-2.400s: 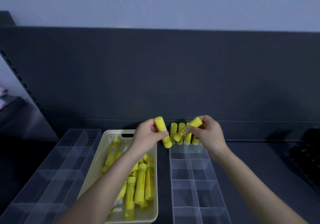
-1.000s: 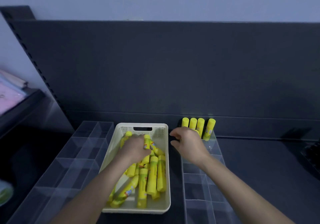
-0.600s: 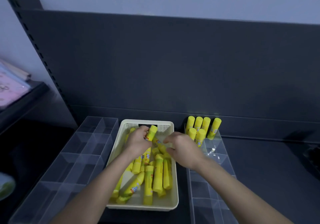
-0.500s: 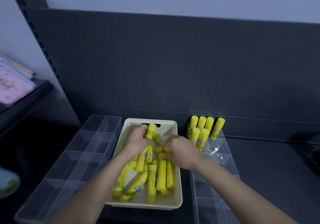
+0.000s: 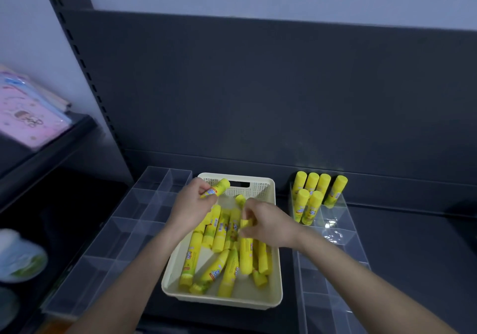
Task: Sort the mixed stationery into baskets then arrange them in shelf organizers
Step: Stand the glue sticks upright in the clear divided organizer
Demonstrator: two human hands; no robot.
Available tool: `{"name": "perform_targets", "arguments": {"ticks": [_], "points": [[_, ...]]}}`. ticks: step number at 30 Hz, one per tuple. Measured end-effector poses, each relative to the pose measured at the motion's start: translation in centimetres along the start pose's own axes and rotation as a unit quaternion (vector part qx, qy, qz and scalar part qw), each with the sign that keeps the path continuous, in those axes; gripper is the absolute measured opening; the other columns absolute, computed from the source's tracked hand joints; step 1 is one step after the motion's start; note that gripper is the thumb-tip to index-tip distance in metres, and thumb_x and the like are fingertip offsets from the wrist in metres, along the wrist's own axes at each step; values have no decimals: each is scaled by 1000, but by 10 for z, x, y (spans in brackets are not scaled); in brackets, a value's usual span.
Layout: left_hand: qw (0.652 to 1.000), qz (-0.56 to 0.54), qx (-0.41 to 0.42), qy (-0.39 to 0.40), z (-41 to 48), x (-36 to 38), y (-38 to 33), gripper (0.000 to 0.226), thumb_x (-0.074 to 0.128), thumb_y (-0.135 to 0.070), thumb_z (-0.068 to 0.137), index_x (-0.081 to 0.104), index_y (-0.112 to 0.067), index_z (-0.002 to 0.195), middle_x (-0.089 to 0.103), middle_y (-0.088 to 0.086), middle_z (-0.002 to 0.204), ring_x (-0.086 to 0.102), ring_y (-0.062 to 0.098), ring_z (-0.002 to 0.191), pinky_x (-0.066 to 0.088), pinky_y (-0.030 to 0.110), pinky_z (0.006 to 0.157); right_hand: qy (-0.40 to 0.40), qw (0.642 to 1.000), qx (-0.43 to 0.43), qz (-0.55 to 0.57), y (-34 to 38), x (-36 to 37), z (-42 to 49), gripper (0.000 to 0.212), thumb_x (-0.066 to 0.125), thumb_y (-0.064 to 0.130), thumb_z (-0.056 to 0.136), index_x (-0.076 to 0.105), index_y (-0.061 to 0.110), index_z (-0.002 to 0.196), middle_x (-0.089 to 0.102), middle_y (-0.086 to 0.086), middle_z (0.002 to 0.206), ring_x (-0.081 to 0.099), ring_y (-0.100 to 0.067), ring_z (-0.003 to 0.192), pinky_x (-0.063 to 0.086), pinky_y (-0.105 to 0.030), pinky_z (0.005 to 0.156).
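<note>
A cream basket [image 5: 268, 301] on the dark shelf holds several yellow glue sticks [image 5: 222, 269] lying loose. My left hand [image 5: 189, 208] is over the basket's far left part and grips one yellow glue stick [image 5: 219, 187], its cap pointing up and right. My right hand [image 5: 265, 222] reaches into the basket from the right, its fingers curled round another glue stick [image 5: 240, 200] among the pile. Right of the basket, a clear organizer [image 5: 335, 233] has several glue sticks [image 5: 313, 194] standing upright in its far compartment.
A second clear divided organizer [image 5: 124, 230] lies left of the basket. The shelf's dark back panel [image 5: 258, 96] rises behind. On a side shelf at left lie pink packets [image 5: 28, 116]. A blurred white and green item [image 5: 20, 256] sits at the lower left.
Both hands left the organizer, where two more sticks now stand, and moved into the basket. The left hand lifted a stick; the right hand closed on another. The view shifted left.
</note>
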State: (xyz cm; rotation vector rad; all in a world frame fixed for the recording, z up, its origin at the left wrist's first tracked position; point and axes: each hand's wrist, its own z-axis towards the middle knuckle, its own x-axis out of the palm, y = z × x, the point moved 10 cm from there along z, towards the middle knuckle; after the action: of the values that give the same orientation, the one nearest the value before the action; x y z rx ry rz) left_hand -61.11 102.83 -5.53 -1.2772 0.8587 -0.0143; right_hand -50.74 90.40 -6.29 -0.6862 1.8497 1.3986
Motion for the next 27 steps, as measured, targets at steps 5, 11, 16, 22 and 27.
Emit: {"name": "perform_targets", "arguments": {"ticks": [5, 11, 16, 22, 27], "points": [[999, -1, 52, -13, -3, 2, -30, 15, 74, -17, 79, 68, -23, 92, 65, -6, 95, 61, 12, 85, 42, 23, 68, -117, 946, 64, 296, -31, -34, -19, 17, 62, 15, 89, 46, 20, 87, 52, -4, 78, 53, -18, 66, 51, -34, 57], [994, -42, 104, 0, -8, 25, -77, 29, 80, -19, 72, 57, -29, 86, 64, -1, 80, 61, 9, 68, 48, 22, 59, -230, 840, 95, 483, -68, -84, -62, 6, 49, 18, 98, 49, 12, 96, 63, -14, 83, 51, -20, 51, 41, -26, 43], [980, -70, 172, 69, -15, 68, -126, 23, 70, -14, 81, 59, -27, 96, 63, 3, 81, 61, 24, 72, 52, 47, 73, -284, 815, 130, 488, -104, -121, -103, 20, 61, 20, 91, 49, 6, 86, 67, -19, 79, 56, -20, 47, 43, -28, 41], [971, -52, 202, 112, -17, 126, -166, 28, 75, -18, 76, 53, -29, 88, 68, -6, 82, 64, 18, 73, 54, 40, 72, -300, 781, 193, 513, -149, -139, -137, 9, 54, -1, 88, 62, 2, 89, 62, -13, 65, 64, -19, 58, 51, -22, 47], [957, 22, 237, 167, -22, 176, -190, 27, 77, -25, 71, 56, -33, 86, 66, -9, 78, 61, 11, 69, 50, 30, 65, -352, 839, 232, 344, -174, -159, -155, 4, 66, 10, 79, 63, 12, 80, 66, 0, 63, 67, -19, 56, 36, -19, 38]]}}
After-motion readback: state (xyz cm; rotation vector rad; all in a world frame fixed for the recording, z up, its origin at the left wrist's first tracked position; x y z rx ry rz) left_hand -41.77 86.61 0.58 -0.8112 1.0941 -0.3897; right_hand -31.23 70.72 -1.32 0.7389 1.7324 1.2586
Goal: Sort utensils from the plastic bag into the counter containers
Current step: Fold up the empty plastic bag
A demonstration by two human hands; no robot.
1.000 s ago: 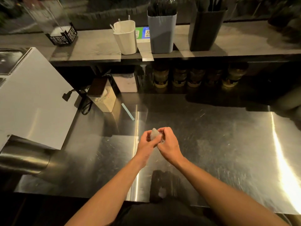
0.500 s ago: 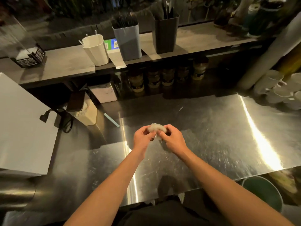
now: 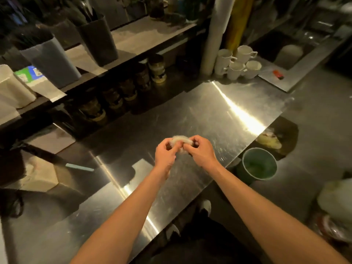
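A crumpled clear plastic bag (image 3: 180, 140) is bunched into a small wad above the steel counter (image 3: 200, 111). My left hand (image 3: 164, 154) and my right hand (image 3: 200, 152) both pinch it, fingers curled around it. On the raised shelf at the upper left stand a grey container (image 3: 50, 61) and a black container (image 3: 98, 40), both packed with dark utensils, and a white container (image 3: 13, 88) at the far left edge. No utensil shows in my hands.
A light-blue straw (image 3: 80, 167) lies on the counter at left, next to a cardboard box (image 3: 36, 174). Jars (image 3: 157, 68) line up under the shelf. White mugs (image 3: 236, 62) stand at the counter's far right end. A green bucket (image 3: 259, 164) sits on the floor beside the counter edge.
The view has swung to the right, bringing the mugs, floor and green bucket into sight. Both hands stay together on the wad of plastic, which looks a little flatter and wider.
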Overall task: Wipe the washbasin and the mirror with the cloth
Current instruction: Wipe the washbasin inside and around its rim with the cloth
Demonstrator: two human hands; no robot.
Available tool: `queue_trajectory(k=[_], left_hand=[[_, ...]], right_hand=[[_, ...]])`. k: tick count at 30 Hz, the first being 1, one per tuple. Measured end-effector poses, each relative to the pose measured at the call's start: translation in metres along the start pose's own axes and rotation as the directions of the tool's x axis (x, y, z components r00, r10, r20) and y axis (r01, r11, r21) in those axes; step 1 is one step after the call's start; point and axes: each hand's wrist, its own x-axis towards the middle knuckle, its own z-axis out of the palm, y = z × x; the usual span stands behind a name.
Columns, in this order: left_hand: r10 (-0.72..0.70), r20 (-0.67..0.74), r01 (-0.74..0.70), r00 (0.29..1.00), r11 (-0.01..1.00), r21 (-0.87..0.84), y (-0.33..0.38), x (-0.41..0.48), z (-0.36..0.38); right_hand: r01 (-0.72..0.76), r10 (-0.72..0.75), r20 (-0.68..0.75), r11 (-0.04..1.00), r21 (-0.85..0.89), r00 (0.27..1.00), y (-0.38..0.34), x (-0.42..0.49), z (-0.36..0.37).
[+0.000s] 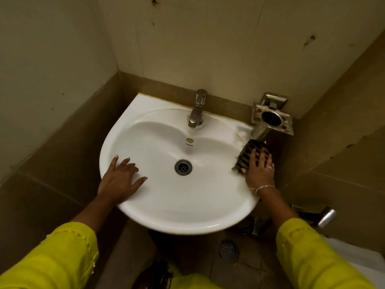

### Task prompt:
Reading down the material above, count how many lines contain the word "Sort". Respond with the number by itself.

### Answer section:
2